One was Horace Chavez of Pueblitos, a small village near Belen. He was working as a hospital orderly when in early 1941 he joined the U.S. Army. By the end of that year, Chavez was serving as a medic in Bataan, which the Japanese attacked in the wake of their attack on Pearl Harbor on Dec. 7, 1941.
“He was a sweet, smart Valencia County boy,” said Chavez’s niece, Helen Laura Lopez of Santa Fe. “He came from a classic New Mexico family.”
Her uncle survived the battle of Bataan and the ensuing death march, administering aid the best he could along the way. After being interned in a Japanese prisoner-of-war camp in the Philippines for more than two years, he was put aboard another hell ship, the Arisan Maru, with about 1,800 other Allied prisoners.

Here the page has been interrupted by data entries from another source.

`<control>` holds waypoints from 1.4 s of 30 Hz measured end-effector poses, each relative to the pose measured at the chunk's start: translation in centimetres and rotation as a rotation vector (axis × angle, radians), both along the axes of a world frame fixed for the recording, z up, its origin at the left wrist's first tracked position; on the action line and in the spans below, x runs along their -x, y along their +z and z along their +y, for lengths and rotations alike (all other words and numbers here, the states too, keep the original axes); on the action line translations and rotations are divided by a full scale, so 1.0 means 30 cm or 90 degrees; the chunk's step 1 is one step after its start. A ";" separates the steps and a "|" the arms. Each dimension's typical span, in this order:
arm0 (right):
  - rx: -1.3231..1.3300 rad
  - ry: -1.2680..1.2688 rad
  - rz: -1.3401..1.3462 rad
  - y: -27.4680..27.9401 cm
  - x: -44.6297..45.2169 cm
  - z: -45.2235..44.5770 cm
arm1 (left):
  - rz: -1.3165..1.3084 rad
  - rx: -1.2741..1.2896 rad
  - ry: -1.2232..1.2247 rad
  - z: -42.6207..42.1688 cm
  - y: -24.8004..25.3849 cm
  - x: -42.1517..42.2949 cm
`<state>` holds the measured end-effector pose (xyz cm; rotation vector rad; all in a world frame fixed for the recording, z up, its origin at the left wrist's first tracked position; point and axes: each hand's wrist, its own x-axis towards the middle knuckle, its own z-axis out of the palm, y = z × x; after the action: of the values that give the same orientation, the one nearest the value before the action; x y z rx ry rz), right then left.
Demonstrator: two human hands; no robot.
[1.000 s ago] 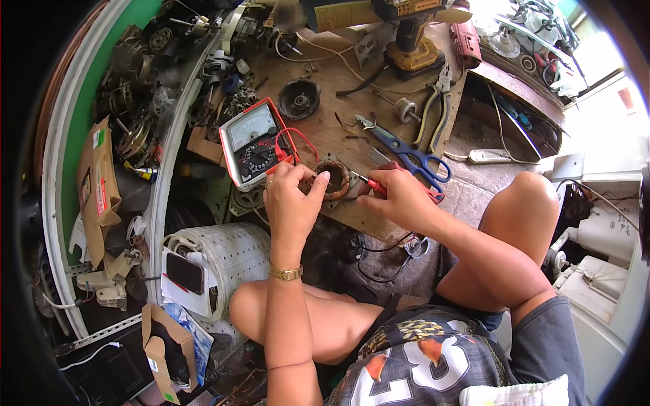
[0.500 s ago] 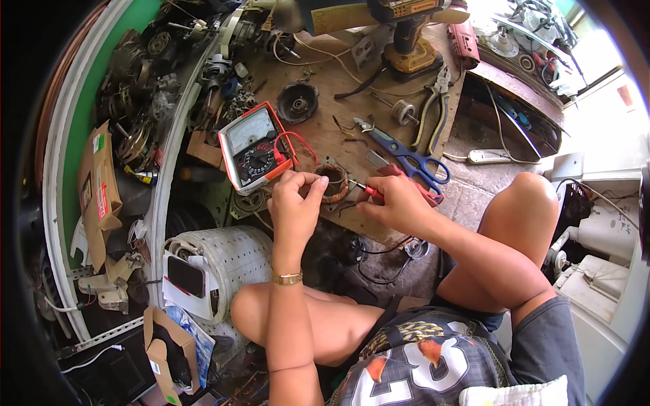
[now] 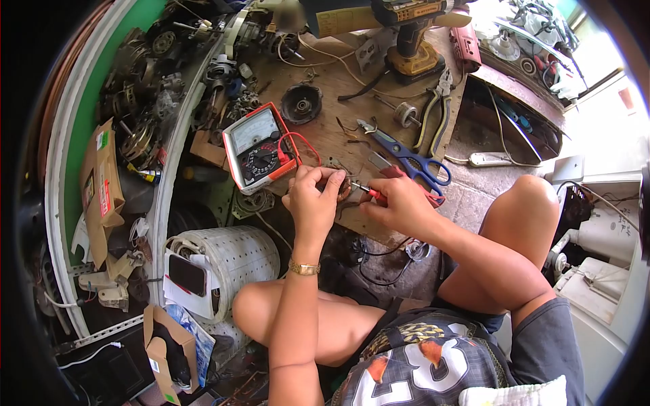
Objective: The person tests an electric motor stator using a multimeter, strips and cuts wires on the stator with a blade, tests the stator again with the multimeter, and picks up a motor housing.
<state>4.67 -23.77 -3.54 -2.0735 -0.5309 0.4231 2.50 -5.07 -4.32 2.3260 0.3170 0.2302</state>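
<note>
My left hand [image 3: 313,203] has its thumb and fingers pressed together over a copper-wound motor stator [image 3: 345,188], covering most of it. What sits in that pinch is hidden. My right hand [image 3: 401,203] grips a red test probe [image 3: 374,193], its metal tip pointing left at the stator's edge. Close by on the left lies an analog multimeter [image 3: 256,143] in an orange-red case, a red lead [image 3: 302,139] curving from it. Red-handled pliers [image 3: 384,162] are just beyond my right hand, partly covered. Blue-handled scissors [image 3: 413,159] rest beside them.
Yellow-and-black pliers [image 3: 437,108], a rotor [image 3: 405,114] and a dark round motor cover [image 3: 301,103] lie on the wooden bench [image 3: 338,81]. A cordless drill [image 3: 413,54] stands at the back. On the left, a phone [image 3: 187,275] rests on a perforated white drum [image 3: 254,257].
My left hand has shifted right, over the stator, which was more exposed before. The right hand with the probe stays nearly in place. The multimeter appears slightly farther right.
</note>
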 end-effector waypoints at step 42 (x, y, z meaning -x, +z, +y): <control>-0.241 -0.169 0.115 -0.054 -0.076 0.006 | -0.184 0.248 0.018 0.135 0.073 0.052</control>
<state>6.95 -23.58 -5.16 -1.6917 -0.2039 0.3213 0.93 -1.01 -2.12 1.8754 0.2268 0.4695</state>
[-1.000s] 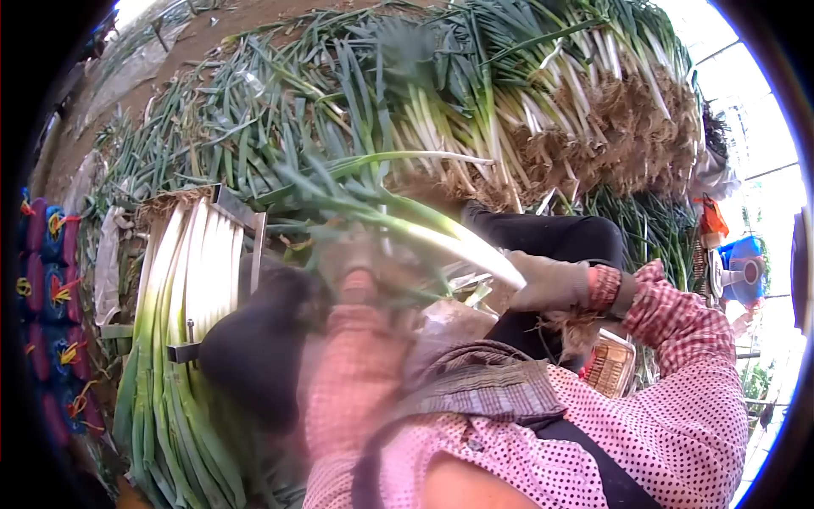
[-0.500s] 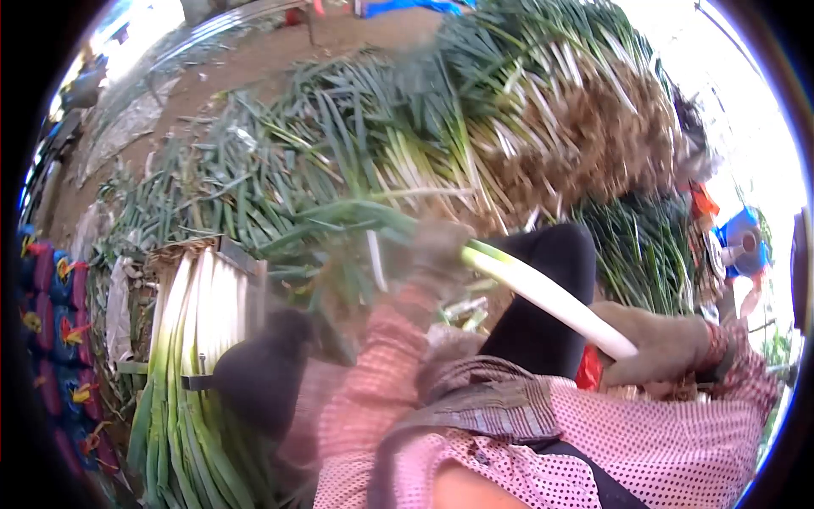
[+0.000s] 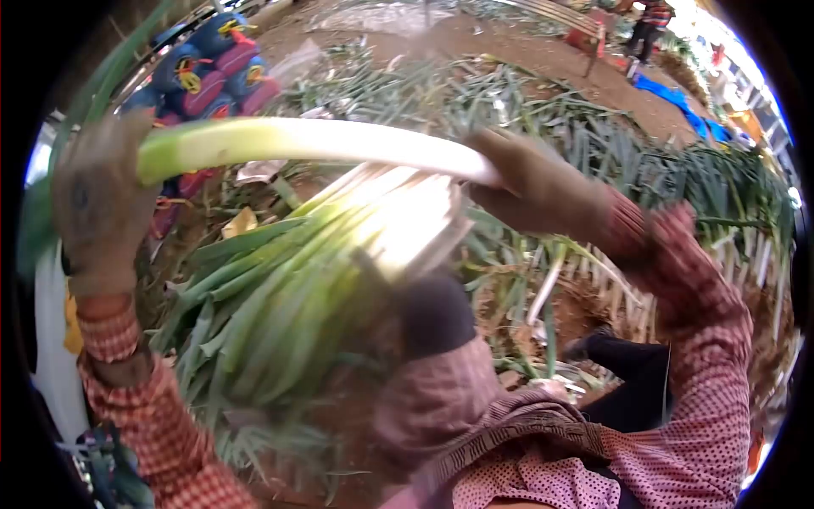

An American submarine attacked that ship in October 1944 in the South China Sea. Almost all of the prisoners on board died as it went down. Fewer than 10 survived long enough to be rescued.
Chavez, then 20, was not one of them.
“It’s pretty painful to think of young men, boys like Horace, as prisoners on a hell ship and dying the way he did,” Lopez said. “And having it be American-caused? That was painful too.”
The Japanese could have identified the merchant vessels they used for prisoner transport by painting or putting a white cross on the ship, Christopher Schurtz said, but they refused — violating the terms protecting prisoners of war under the Geneva Convention.
Lopez said her grandmother, Elena Gallegos Chavez, lived to be 99 and never gave up hope that her son had survived the sinking. When Lopez’s brother once mentioned he was traveling to the Philippines for business, her grandmother asked him to “look for Uncle Horace who might still be living there. Maybe he forgot about us.”
Christopher Schurtz said historians who know about Bataan are well aware of the role the hell ships played in the aftermath of the battle. He said historians and military survivors believe the hell ship experiences “were the worst part of the story by far.”
Given that hell ship prisoners were often inadvertently killed by their own forces, he added, “There’s tons of ironies in this story, for sure.”